Disclaimer: the paper is available
on
arxiv and was accepted for
a spotlight presentation at NeurIPS 2021. The code is available
on
Github.
What is score-based generative modeling?
In
generative modeling we are interested into designing algorithms
which transform a given distribution $p_{\mathrm{prior}}$ into a given data
distribution $p_{\mathrm{data}}$. We have access to the data distribution
only through samples. In the last years, generative modeling has become a
classical task in machine learning and image processing. There is a flurry
of frameworks which aim at solving this problem such as Energy-Based models,
Generative Adversarial Networks, normalizing flows, Variational
Auto-encoders or diffusion score-matching techniques. The latter has shown
great promises in outperforming GANs in term of visual
quality,
[1] and can be recast as the discretization of
some diffusion process and thus is also appealing from a mathematical point
of view.
Let us recall some of the basics concepts of score-based generative
modeling, see
also
Yang Song
blogpost for an introduction or the original
papers
[2,3]. If we have access to a
(Ornstein-Ulhenbeck) diffusion $$ \mathrm{d} \mathbf{X}_t = -\alpha
\mathbf{X}_t \mathrm{d} t + \sqrt{2} \mathrm{d} \mathbf{B}_t \ , \qquad
\mathbf{X}_0 \sim p_{\mathrm{data}} \ ,$$ with $\alpha > 0$. The process
$(\mathbf{X}_t)_{t \in [0,T]}$ is interpreted as a
noising process,
perturbing the data distribution $p_{\mathrm{data}}$. We denote
$p_{\mathrm{prior}}$ the invariant distribution of the noising process, here
$p_{\mathrm{prior}} = \mathcal{N}(0,1/\alpha)$. If $T > 0$ is large enough
then the distribution of $\mathbf{X}_T$ is close to $p_{\mathrm{prior}}$ due
to the ergodicity of the Ornstein-Ulhenbeck process. Then one can
(approximately) sample from $p_{\mathrm{data}}$ by first sampling from
$p_{\mathrm{prior}}$ and reversing the dynamics of $(\mathbf{X}_t)_{t \in
[0,T]}$. Surprisingly this time-reversal operation leads to another
diffusion process with explicit drift and diffusion
matrix
[4]. $$ \mathrm{d} \mathbf{Y}_t = \{\alpha
\mathbf{Y}_t + 2 \nabla \log p_{T-t}(\mathbf{Y}_{t}) \}\mathrm{d} t +
\sqrt{2} \mathrm{d} \mathbf{B}_t \ , \qquad \mathbf{Y}_0 \sim
p_{\mathrm{prior}} \ ,$$ where $p_t$ is the density of $\mathbf{X}_t$. A
generative model can be obtained using an Euler-Maruyama discretization of
the previous diffusion process. We end up with the following Markov chain.

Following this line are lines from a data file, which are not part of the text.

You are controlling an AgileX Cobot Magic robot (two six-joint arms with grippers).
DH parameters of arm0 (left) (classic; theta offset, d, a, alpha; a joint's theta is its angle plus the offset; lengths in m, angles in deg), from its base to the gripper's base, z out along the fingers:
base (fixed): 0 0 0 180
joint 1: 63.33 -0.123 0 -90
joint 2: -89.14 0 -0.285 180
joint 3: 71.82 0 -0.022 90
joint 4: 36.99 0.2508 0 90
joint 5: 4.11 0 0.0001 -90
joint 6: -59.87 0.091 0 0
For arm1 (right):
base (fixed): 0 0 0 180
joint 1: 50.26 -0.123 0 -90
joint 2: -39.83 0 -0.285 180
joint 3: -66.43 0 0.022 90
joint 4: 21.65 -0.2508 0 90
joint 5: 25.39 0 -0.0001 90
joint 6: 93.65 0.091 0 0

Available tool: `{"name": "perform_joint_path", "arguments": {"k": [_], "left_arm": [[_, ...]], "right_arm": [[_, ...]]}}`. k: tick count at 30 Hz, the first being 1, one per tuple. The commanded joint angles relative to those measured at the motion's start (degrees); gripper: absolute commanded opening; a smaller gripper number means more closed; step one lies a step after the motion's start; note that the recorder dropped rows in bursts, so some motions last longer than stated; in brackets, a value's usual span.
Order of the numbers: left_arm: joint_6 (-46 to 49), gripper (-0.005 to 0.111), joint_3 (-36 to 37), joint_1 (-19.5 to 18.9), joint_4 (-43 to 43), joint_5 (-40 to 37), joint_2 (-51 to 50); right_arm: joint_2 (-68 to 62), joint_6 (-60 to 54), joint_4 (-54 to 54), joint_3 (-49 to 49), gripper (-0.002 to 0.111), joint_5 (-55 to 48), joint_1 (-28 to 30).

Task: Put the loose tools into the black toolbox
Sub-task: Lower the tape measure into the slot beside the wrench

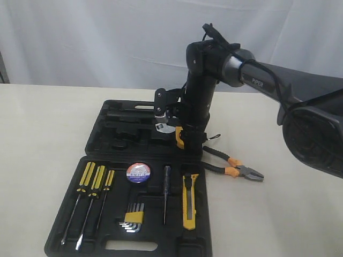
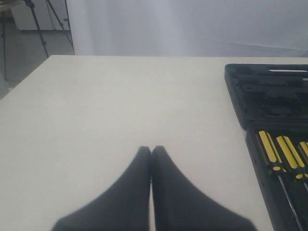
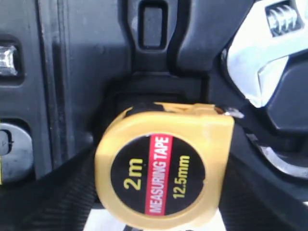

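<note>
My right gripper [image 1: 180,140] is shut on the round yellow "2m" tape measure [image 3: 161,163], holding it over the upper half of the open black toolbox [image 1: 110,134], just above a moulded recess. The black-and-orange pliers [image 1: 236,167] lie on the table to the right of the box. The yellow-black utility knife [image 1: 189,202] and the black tape roll [image 1: 138,172] rest in the lower tray. My left gripper [image 2: 151,150] is shut and empty over bare table, left of the toolbox [image 2: 269,96]; it does not show in the exterior view.
Yellow-black screwdrivers [image 1: 88,187], a slim tester screwdriver [image 1: 166,193] and yellow-holdered hex keys [image 1: 133,219] sit in the lower tray. A silver wrench [image 3: 260,57] lies in the upper half beside the tape measure. A white curtain hangs behind the table.
</note>
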Motion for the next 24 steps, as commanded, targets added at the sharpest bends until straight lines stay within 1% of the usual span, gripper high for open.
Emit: {"name": "perform_joint_path", "arguments": {"k": [1,2,6,7,16,22,24], "left_arm": [[-0.2,0.000,0.1,0.3,-0.5,0.5,0.1],[-0.2,0.000,0.1,0.3,-0.5,0.5,0.1],[-0.2,0.000,0.1,0.3,-0.5,0.5,0.1],[-0.2,0.000,0.1,0.3,-0.5,0.5,0.1],[-0.2,0.000,0.1,0.3,-0.5,0.5,0.1],[-0.2,0.000,0.1,0.3,-0.5,0.5,0.1],[-0.2,0.000,0.1,0.3,-0.5,0.5,0.1]], "right_arm": [[0.4,0.4,0.6,0.4,0.061,0.0,-0.1],[0.5,0.4,0.6,0.4,0.061,0.0,-0.1],[1.1,0.6,0.6,0.4,0.073,0.0,-0.1],[1.2,0.6,0.6,0.4,0.074,0.0,-0.1],[1.9,0.6,0.6,0.4,0.073,0.0,-0.1],[6.0,0.6,-2.9,0.4,0.073,0.0,0.1],[7.1,0.6,-3.6,0.4,0.071,0.0,0.1]]}}
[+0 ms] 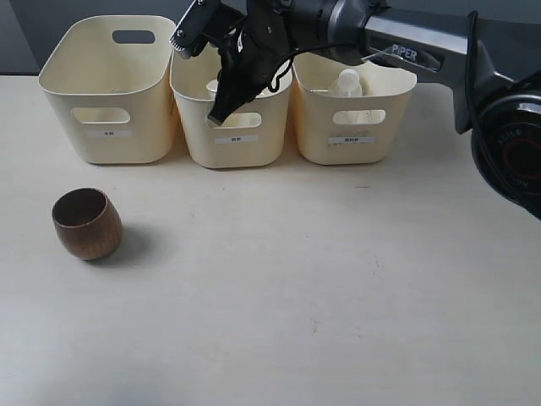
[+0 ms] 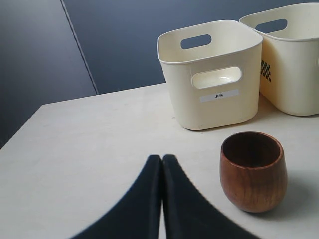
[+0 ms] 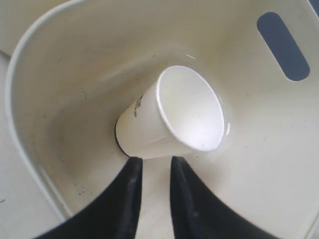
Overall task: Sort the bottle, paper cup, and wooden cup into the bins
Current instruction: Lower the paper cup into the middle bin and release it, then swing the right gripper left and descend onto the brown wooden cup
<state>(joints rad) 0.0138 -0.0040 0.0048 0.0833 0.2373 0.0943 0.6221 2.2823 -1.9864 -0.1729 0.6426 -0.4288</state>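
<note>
R hand (image 3: 155, 160) unclenched above paper cup (image 3: 169, 117), which lies tipped in mid bin (image 1: 232, 139). Bottle (image 1: 347, 82) in R bin (image 1: 355, 142). L hand (image 2: 162, 158) clenched, empty. Wooden cup (image 1: 87, 223) upright on counter (image 1: 296, 296), near L hand: stiff, rounded, prob slick; pinch rim wall, 1 finger inside.

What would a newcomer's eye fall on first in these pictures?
The right arm reaches over the middle bin, its hand open over the white paper cup lying tipped inside. The brown wooden cup stands alone on the table, in front of the left bin.
</note>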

$$ Y_{k+1}^\star = Y_k^\star + \gamma_{k+1} \{\alpha Y_k^\star + 2 \nabla
\log p_{T- t_k}(Y_k^\star)\} + \sqrt{2 \gamma_{k+1}} \ ,$$ where
$\{\gamma_{k+1}\}_{k=0}^{N-1}$ is a sequence of stepsizes and $t_k =
\sum_{j=0}^{k-1} \gamma_{j+1}$. The Markov chain $\{Y_k^\star\}_{k=0}^N$
cannot be computed in practice because we do not have access to the
logarithmic gradient (Stein score) $\nabla \log p_{t}$. In score-based
generative modeling techniques this score is approximated by a neural
network $s_{\theta^\star}$ solving the following variational problem
$$\theta^\star = \mathrm{argmin}_\theta \mathrm{E}[\| \mathbf{Z}/\sigma_t +
s_{\theta}(\mathbf{X}_t) \|^2] \ \, $$ where we recall that solutions of the
Ornstein-Ulhenbeck process can be written as $\mathbf{X}_t = m_t
\mathbf{X}_0 + \sigma_t \mathbf{Z}$, with $\mathbf{Z} \sim
\mathcal{N}(0,1)$, $m_t = \exp[-\alpha t]$ and $\sigma_t^2 = (1 - \exp[-2
\alpha t])/\alpha$. The variational formulation for $s_{\theta^\star}$ can
be obtained using the following formula $$ \nabla \log p_t (x) =
\mathrm{E}[(m_t \mathbf{X}_0 - \mathbf{X}_t)/\sigma_t^2 | \mathbf{X}_t=x] =
-\mathrm{E}[\mathbf{Z}/\sigma_t | \mathbf{X}_t=x] $$ Finally the generative
model is given by the following Markov chain $$ Y_{k+1} = Y_k + \gamma_{k+1}
\{\alpha Y_k + 2 s_{\theta^\star}(T- t_k, Y_k)\} + \sqrt{2 \gamma_{k+1}} \
.$$ These ideas are at the core of every score-based generative modeling
method.
Image extracted
from Yang Song
blog. Generative model for CelebA.
One of the main limitation of score-based generative modeling is that they
require a large number of step sizes so that the initial forward dynamics is
close to the distribution $p_{\mathrm{prior}}$ and small enough stepsizes
so that the neural network approximation holds.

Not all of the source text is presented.